What you have to do ::
The copy you give must match the records exactly, except that it holds no images.

*** Extracted entries ***

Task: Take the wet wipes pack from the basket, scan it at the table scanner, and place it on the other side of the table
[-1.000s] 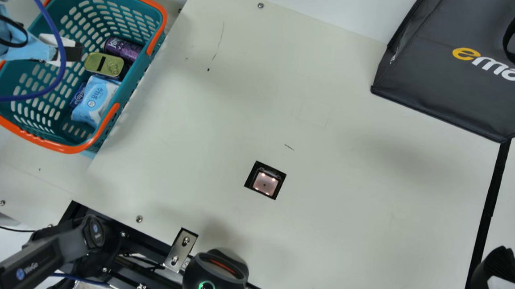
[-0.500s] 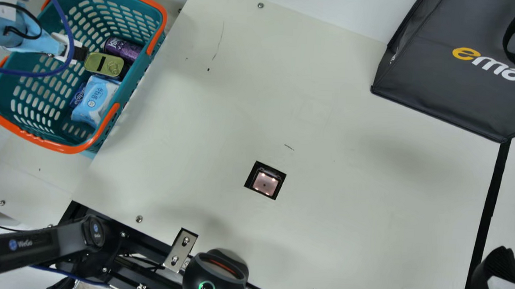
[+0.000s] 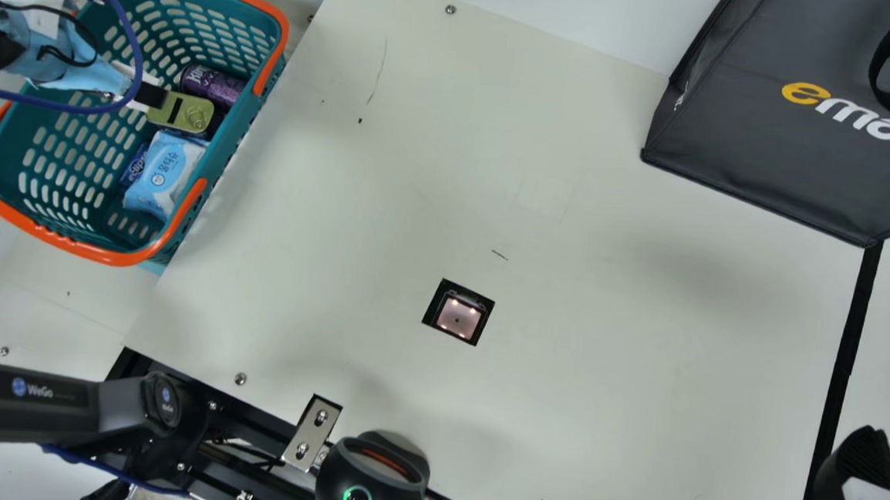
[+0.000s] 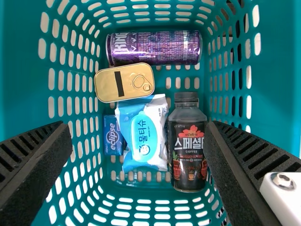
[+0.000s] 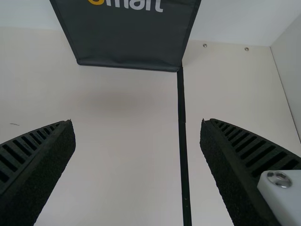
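Wipes [image 4: 141, 134]: lying in basket [image 3: 108, 258]
Left gripper [image 4: 139, 128]: gaping empty
Right gripper [image 5: 137, 126]: gaping
Scanner [image 3: 458, 317]: I'm owing scan, then placement

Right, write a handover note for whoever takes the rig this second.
Left gripper: open and empty, fingers reaching over the basket.
Right gripper: open and empty, over the right part of the table.
Wet wipes pack: in the basket, between a small blue packet and a dark coffee bottle, next to a gold tin.
Scanner: the lit square window set in the table.
Done: left arm is at the basket; pack not yet gripped.
Left: grasp the pack, scan it, place it on the table's other side.
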Tool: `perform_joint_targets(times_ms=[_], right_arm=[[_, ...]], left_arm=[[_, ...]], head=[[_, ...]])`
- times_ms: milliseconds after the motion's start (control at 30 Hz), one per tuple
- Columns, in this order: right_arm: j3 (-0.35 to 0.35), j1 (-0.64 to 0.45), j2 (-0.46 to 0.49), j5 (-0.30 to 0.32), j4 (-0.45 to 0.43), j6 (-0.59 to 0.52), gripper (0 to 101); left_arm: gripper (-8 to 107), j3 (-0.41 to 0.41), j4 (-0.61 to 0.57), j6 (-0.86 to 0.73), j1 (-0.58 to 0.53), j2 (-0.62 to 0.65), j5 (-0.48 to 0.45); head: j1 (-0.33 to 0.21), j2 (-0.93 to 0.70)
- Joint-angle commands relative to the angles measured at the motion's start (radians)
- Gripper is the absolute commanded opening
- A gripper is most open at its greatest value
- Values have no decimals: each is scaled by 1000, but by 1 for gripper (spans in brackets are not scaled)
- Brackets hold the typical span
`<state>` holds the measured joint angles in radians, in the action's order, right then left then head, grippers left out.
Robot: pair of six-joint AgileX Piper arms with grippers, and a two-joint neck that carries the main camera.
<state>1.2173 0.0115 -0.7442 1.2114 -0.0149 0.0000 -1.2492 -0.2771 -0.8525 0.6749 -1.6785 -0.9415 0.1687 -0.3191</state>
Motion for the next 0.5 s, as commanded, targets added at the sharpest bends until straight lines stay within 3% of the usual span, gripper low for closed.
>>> perform_joint_targets(times_ms=[0, 467], right_arm=[[0, 0, 0, 0, 0, 0, 95], [0, 0, 0, 0, 0, 0, 95]], left_arm=[[90, 3, 0, -3, -1, -14, 8], [90, 28, 10, -2, -22, -99, 92]], head=[[-30, -2], [-30, -2]])
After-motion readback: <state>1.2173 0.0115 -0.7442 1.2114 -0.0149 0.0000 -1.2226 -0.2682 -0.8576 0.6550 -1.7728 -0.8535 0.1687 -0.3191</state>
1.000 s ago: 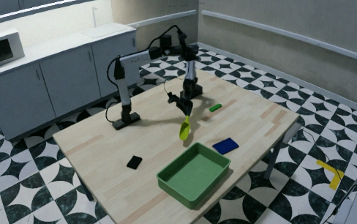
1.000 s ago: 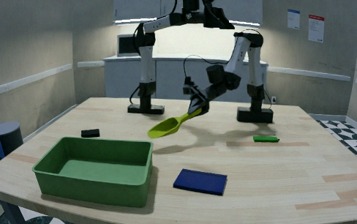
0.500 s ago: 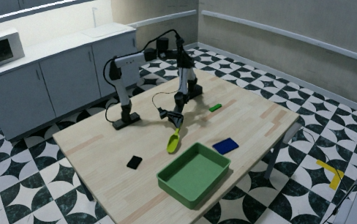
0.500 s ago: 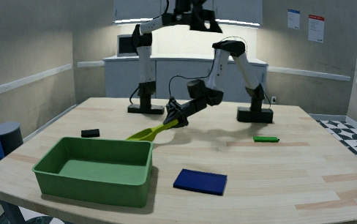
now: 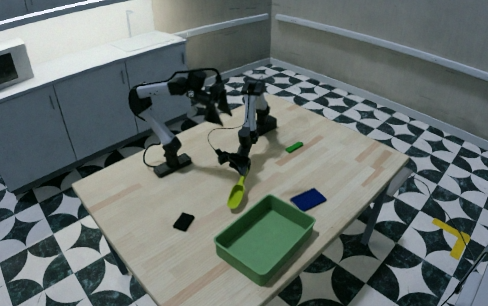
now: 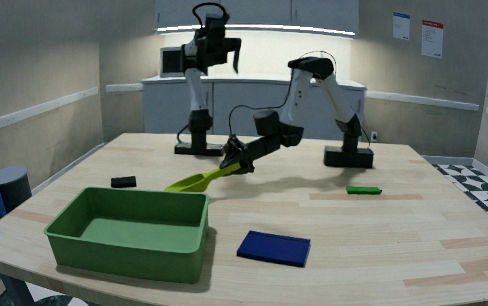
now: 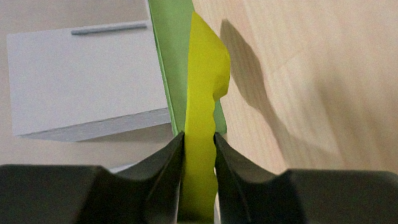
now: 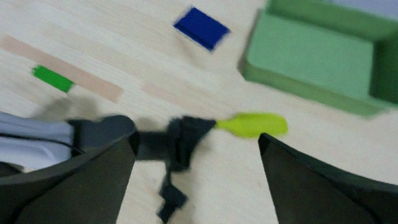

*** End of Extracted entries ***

Written reply ::
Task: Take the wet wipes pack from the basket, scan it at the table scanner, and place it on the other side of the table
[-1.000s] 
[-0.500s] 
[+0.000s] 
[+0.000s] 
[+0.000s] 
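Wipes [image 4: 141, 134]: lying in basket [image 3: 108, 258]
Left gripper [image 4: 139, 128]: gaping empty
Right gripper [image 5: 137, 126]: gaping
Scanner [image 3: 458, 317]: I'm owing scan, then placement

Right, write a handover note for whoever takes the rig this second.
Left gripper: open and empty, fingers reaching over the basket.
Right gripper: open and empty, over the right part of the table.
Wet wipes pack: in the basket, between a small blue packet and a dark coffee bottle, next to a gold tin.
Scanner: the lit square window set in the table.
Done: left arm is at the basket; pack not yet gripped.
Left: grasp the pack, scan it, place it on the table's other side.
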Tool: `perform_joint_targets(times_ms=[_], right_arm=[[_, ...]], left_arm=[[_, ...]], head=[[_, ...]])`
- times_ms: milliseconds after the motion's start (control at 30 Hz), one per tuple
- Columns, in this order: right_arm: j3 (-0.35 to 0.35), j1 (-0.64 to 0.45), j2 (-0.46 to 0.49), j5 (-0.30 to 0.32), j4 (-0.45 to 0.43), j6 (-0.59 to 0.52), gripper (0 to 101); left_arm: gripper (-8 to 107), j3 (-0.41 to 0.41), j4 (-0.61 to 0.57), j6 (-0.86 to 0.73), j1 (-0.58 to 0.53), j2 (-0.62 to 0.65), j5 (-0.48 to 0.45); head: j1 (-0.33 to 0.21), j2 (-0.93 to 0.70)
- Joint-angle commands relative to the angles measured at the motion's start (radians)
- Gripper is the absolute commanded opening
- A gripper is most open at its greatest value
- Values have no decimals: each is scaled by 1000, but by 1 for gripper (spans in brackets are not scaled)
- Brackets hold the typical span
`<state>` holds the measured joint angles in radians, in the action's order, right then left then head, grippers left out.
Robot: pair of six-joint AgileX Piper arms with grippers, and a two-joint neck that carries the main camera.
<state>1.2173 0.0115 -0.7442 1.2114 -0.0149 0.0000 -1.2492 -0.2771 -0.8525 0.6749 -1.6785 -0.9415 0.1687 -0.3191</state>
Motion for the next 0.5 s, as commanded, targets added at the sharpest bends until straight lines stay within 3% of the usual span, gripper low for closed.
>>> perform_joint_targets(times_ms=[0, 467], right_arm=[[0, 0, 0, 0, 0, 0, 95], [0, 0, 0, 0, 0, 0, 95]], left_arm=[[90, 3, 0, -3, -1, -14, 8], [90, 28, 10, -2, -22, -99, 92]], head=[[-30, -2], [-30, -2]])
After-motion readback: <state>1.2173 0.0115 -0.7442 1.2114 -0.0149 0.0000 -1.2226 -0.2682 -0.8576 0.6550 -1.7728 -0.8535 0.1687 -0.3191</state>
1.000 s ago: 
1.000 s ago: 
0.500 s ago: 
0.500 s ago: 
now: 
now: 
now: 
now: 

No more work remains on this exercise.